Britain, obviously, is great. We even have “Great” in our name – show me one other country that has that and I’ll call you a liar. We’re brilliant at lots of things; sport, acting, inventing things, conquering countries, nay continents. We’re also (Geri Halliwell notwithstanding) amazing at making music. So why – and this is the big question – are we so rubbish at winning the Eurovision Song Contest?
The short answer is that much of Europe hates us, and if they don’t hate us they feel a bit sorry for us because we pasteurise everything. But it’s slightly more complicated than that.
Eurovision is a particularly tough nut to crack. We Brits may be able to broker a fabulous peace treaty, but in 57 years we’ve only managed to win five times, and frankly it’s not looking good for the 58th. In days of yore we took choosing our entry quite seriously. First by a jury of respected industry movers and shakers, and latterly by throwing open the process to the nation. This is where we first got into trouble really, as in a battle for telephone votes between Middle England and gay men you are never going to get a result that’s likely to succeed. When the gays win we get Scooch, when Middle England wins we get Andy Abraham.
To this day, the rest of Europe tries a lot harder. Most countries still hold exciting sub-contests called exciting names like “Melodifestivalen” and send their top talent to the front, much as a general sends his best troops into battle. It’s almost as if they actually care about the result. Nowadays, our entrant appears to be selected from a pile of CDs in a BBC executive’s glove compartment. Luckily for Bonnie Tyler, hers must have been at the top of the pile this year when said executive was rummaging about for a wine gum. One quick phone call later: “Hello, has Bonnie got anything knocking about that might do for Malmo?” and the matter is decided.

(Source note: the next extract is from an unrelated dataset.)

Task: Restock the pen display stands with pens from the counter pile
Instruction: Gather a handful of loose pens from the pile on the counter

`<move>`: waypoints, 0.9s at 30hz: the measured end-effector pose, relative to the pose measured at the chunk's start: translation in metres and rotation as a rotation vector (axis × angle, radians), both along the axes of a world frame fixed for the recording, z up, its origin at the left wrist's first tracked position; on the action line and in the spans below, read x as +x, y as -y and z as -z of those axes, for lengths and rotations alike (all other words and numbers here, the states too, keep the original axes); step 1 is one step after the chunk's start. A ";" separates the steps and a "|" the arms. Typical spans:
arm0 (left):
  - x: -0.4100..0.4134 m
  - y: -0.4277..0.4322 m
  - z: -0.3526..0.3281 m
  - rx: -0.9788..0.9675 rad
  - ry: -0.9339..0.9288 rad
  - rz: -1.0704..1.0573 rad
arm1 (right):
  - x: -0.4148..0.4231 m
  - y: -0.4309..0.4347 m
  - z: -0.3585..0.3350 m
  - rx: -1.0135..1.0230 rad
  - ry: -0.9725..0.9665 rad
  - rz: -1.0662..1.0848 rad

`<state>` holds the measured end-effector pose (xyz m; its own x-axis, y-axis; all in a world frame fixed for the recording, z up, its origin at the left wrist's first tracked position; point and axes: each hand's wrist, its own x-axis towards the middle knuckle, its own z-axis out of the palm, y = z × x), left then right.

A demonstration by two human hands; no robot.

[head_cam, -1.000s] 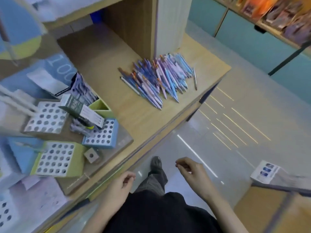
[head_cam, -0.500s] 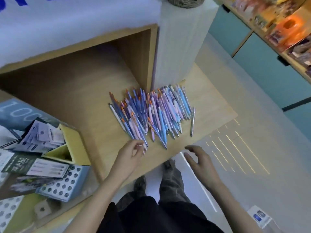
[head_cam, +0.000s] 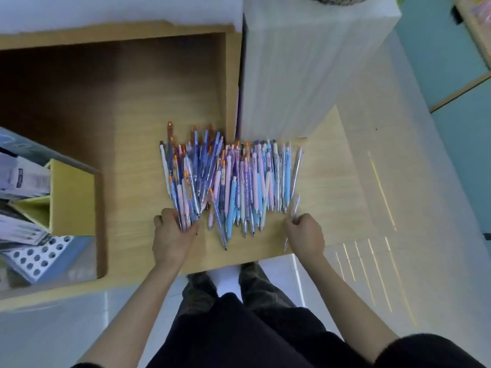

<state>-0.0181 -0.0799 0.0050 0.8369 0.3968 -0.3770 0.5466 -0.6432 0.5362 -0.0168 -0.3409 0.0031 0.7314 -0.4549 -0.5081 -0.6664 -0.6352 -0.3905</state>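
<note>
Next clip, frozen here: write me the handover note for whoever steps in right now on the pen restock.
Left hand: fingers curled round a few pens at the pile's near left corner.
Right hand: pinches one pale pen at the pile's right edge.
The pen pile lies on the counter. The blue holed stand sits at the far left, with no pens standing in the part shown.
Done: nothing placed that I can see.
Left: carry pens over and fill the stands.
</note>
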 end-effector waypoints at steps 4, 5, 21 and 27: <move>-0.001 0.008 0.000 0.036 0.009 -0.005 | 0.009 0.021 -0.003 0.139 0.215 0.149; -0.001 0.010 0.001 0.047 0.008 -0.014 | 0.017 0.026 -0.003 0.140 0.245 0.160; 0.016 -0.024 -0.007 0.012 -0.274 -0.119 | 0.082 0.019 0.008 0.048 0.350 -0.013; 0.019 -0.036 -0.013 -0.013 -0.265 -0.193 | 0.084 0.019 0.006 0.067 0.339 0.000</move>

Now, Bonnie is obviously amazing, but no-one would seriously argue that she’s still culturally relevant or has quite the same set of lungs she had on her in her 1980s heyday. Supposedly she’s still huge in Europe, but this was the same defence put forward to justify Englebert Humperdinck last year, and he came 25th. The truth is: Bonnie is available, Bonnie is cheap, Bonnie is willing to film the video on a cold beach in East Sussex, and Bonnie doesn’t stand a chance of winning. She satisfies the BBC’s new mantra of “putting quality first,” by which they clearly mean low quality.
All this is completely transparent to the rest of the members of the European Broadcasting Union. Anyone with the slightest investment in the outcome of Eurovision knows that the UK treats it like a joke, so they’re not about to vote for us even if we sent a supergroup comprising half of Girls Aloud, a Saturday and Pippa Middleton. What they fail to understand is that it’s the BBC who has fostered this perception. The people in Britain who love Eurovision really really want us to win, to the point where we find ourselves actively rooting for the spectacularly awful Jemini in 2003, even though their nul points were richly deserved. Perhaps it’s time we gave Eurovision to a commerical broadcaster who might actually make a decent fist of it and begin the process of regaining our position at the top of that immensely complicated leaderboard.
In the meantime, we will do what British people do best. We will root for Bonnie Tyler, we will be outraged when she comes next to last, vow to boycott the contest for the rest of time and then do it all again next year when we wheel out Lulu for another stab at it. Plus ça change.